▸ **Aim of the task**
Return, word for word, only the lines of the data below that lie between the line with "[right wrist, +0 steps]" and the line with "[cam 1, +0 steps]", those two lines included.

----- Data for review -----

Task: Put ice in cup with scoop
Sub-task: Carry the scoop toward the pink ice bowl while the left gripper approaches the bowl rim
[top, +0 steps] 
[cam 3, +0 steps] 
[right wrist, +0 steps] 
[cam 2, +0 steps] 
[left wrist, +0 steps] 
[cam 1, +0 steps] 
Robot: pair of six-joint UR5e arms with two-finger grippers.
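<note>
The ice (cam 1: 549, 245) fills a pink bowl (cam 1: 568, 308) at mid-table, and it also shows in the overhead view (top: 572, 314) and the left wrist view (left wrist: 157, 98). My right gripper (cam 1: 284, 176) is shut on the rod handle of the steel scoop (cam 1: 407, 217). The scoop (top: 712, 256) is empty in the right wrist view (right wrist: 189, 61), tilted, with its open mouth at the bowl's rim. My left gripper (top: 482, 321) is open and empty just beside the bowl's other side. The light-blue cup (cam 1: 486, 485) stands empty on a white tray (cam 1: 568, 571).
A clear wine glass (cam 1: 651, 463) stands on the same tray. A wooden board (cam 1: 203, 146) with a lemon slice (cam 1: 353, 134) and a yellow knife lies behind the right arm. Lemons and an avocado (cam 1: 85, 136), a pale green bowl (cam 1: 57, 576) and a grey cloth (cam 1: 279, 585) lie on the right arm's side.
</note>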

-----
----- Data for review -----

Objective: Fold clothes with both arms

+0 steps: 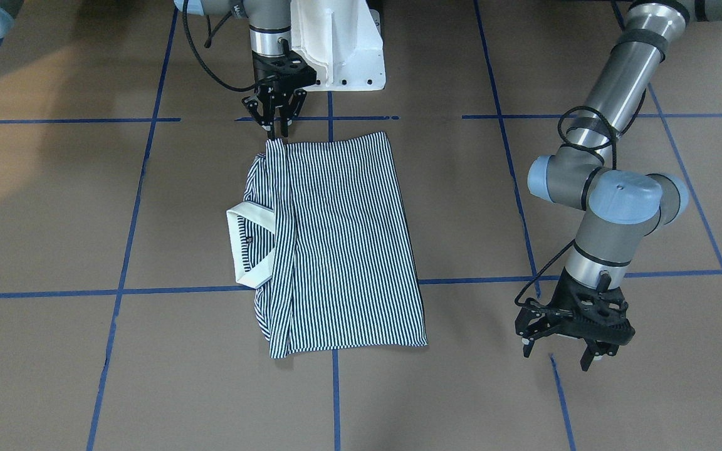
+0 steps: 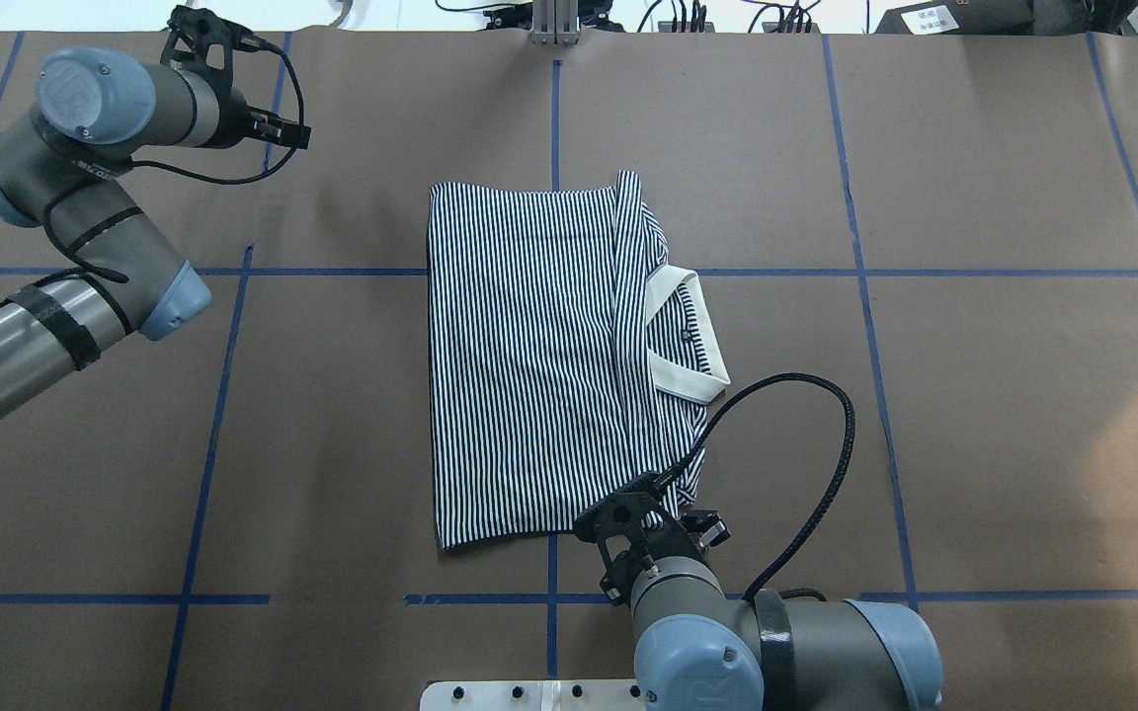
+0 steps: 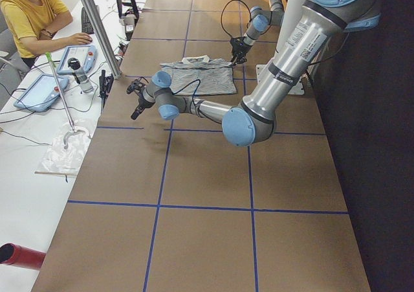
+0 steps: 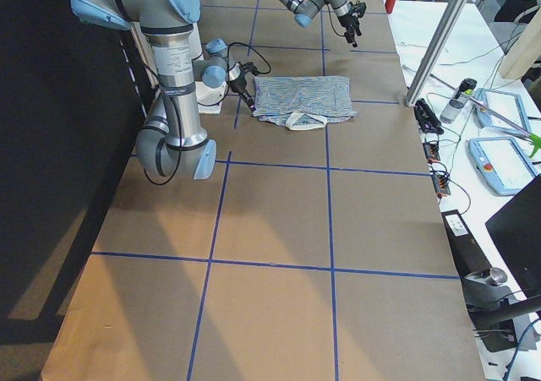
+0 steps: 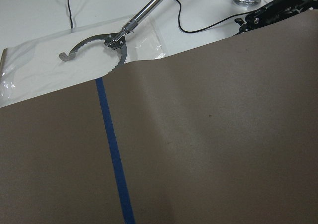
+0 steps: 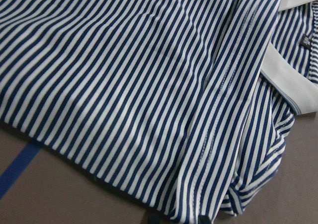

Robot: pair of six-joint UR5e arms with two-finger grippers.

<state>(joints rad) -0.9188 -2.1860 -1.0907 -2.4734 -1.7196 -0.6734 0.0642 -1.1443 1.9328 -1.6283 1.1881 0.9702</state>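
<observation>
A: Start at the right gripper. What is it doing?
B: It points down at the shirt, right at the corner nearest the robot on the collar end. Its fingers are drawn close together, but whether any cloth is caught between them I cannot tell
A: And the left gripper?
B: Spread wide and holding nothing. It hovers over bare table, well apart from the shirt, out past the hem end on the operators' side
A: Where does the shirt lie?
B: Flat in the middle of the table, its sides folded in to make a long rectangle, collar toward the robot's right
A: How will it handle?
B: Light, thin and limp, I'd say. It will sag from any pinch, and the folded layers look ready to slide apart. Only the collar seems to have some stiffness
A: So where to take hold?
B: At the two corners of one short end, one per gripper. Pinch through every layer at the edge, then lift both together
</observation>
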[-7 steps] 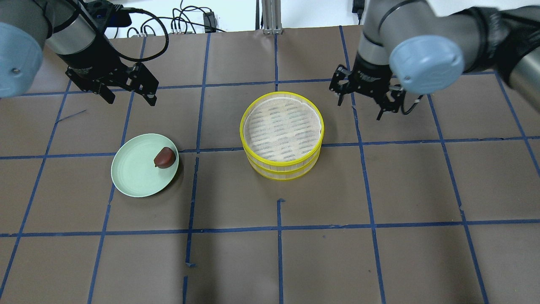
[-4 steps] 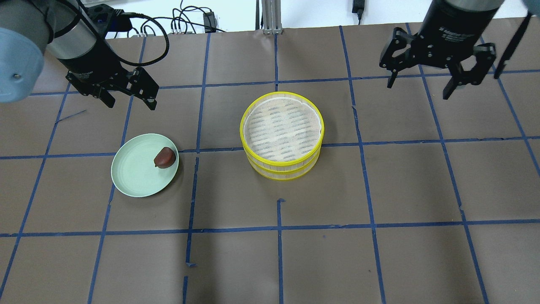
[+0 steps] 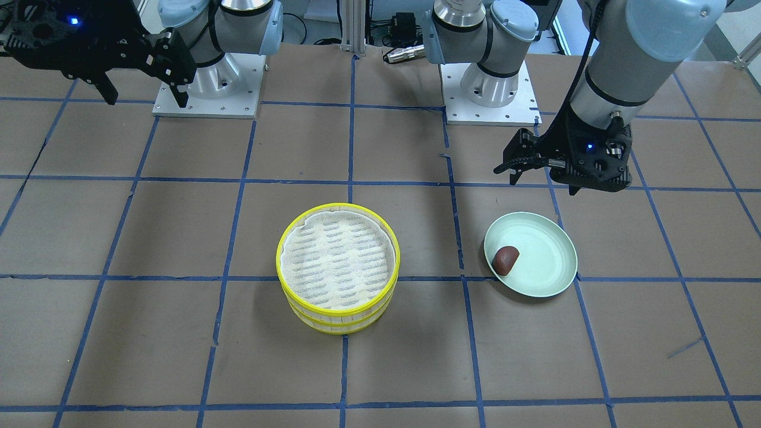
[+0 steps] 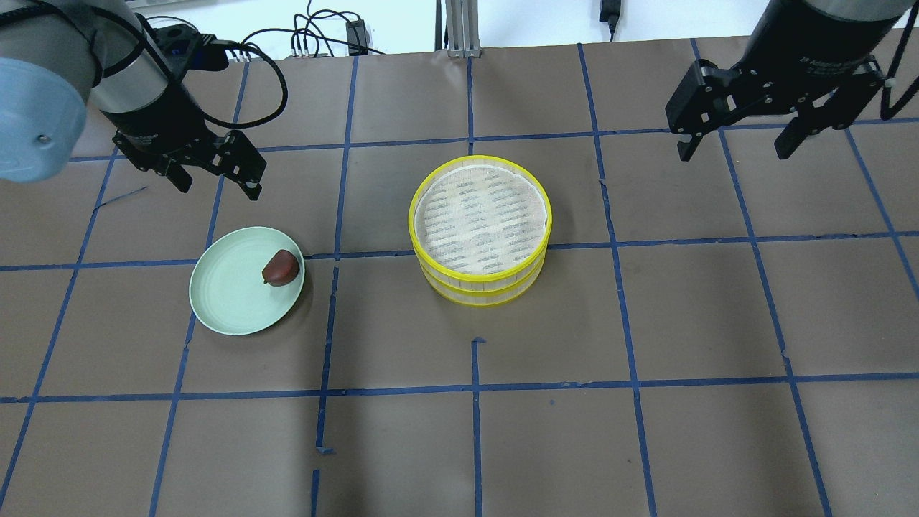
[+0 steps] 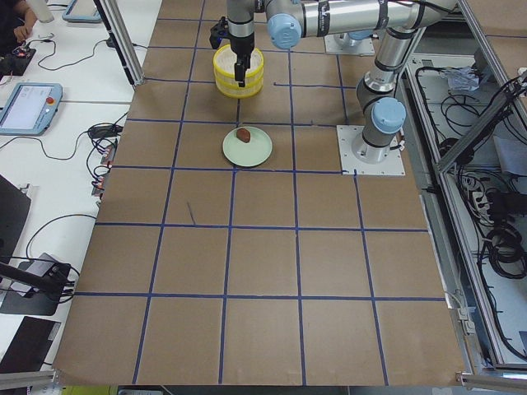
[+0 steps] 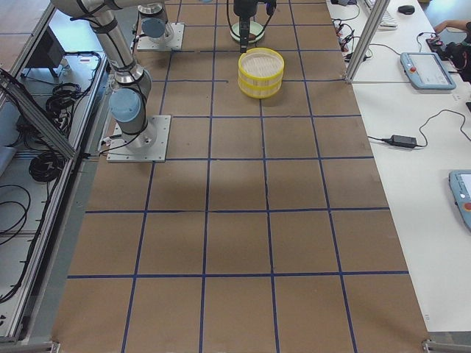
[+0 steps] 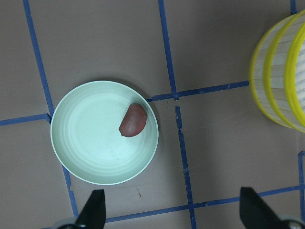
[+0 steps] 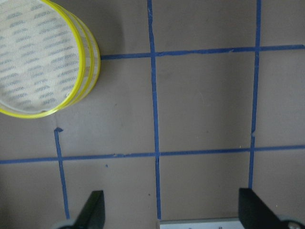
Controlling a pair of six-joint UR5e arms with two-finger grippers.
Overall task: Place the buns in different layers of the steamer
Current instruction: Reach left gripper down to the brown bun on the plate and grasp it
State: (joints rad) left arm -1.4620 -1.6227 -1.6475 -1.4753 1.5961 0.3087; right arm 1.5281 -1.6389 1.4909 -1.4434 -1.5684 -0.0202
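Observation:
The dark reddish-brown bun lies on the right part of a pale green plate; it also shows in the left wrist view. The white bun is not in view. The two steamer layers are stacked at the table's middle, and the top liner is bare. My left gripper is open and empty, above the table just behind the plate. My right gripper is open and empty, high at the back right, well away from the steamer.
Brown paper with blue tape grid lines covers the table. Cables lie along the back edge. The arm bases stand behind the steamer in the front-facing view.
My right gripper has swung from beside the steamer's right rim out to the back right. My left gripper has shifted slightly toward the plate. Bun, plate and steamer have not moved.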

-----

▸ **Response to the exercise**
[right wrist, +0 steps] 
[cam 2, +0 steps] 
[left wrist, +0 steps] 
[cam 1, +0 steps] 

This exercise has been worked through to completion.